--- START ---

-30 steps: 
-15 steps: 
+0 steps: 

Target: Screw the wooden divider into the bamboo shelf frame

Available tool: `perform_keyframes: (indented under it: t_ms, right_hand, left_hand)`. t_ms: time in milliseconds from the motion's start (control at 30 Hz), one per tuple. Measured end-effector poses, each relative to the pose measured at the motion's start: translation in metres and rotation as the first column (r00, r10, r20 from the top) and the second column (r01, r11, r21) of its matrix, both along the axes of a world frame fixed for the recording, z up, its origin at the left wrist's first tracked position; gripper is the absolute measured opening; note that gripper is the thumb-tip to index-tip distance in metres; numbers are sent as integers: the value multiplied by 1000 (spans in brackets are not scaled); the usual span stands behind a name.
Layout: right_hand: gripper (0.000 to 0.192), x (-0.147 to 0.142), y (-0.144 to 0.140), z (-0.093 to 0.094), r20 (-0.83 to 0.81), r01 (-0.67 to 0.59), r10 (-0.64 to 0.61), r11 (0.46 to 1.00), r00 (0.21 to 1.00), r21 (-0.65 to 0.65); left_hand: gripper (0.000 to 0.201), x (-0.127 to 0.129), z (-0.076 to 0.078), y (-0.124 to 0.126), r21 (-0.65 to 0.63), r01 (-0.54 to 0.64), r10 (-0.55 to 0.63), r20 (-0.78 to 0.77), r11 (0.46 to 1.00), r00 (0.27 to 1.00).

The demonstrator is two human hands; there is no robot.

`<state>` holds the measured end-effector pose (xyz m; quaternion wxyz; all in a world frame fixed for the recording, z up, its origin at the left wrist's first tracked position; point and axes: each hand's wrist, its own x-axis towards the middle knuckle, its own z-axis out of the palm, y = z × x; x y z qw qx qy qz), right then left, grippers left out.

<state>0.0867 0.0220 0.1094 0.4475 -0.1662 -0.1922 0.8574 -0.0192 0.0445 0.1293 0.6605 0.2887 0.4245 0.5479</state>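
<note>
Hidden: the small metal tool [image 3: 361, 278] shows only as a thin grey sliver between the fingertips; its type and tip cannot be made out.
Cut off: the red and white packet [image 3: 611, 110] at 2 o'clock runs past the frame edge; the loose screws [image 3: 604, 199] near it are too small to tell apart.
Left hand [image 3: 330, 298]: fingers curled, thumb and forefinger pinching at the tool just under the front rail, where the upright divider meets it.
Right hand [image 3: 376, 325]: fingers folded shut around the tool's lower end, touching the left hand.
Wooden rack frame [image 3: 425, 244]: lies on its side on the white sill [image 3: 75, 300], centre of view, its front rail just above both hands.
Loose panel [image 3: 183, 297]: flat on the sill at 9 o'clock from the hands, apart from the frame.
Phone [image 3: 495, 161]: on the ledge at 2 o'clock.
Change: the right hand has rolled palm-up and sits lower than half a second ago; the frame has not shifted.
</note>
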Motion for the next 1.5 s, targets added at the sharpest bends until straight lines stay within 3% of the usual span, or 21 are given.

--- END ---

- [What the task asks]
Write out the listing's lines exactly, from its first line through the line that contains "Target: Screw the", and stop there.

- [Output below]
-30 steps: 
-15 steps: 
+0 steps: 

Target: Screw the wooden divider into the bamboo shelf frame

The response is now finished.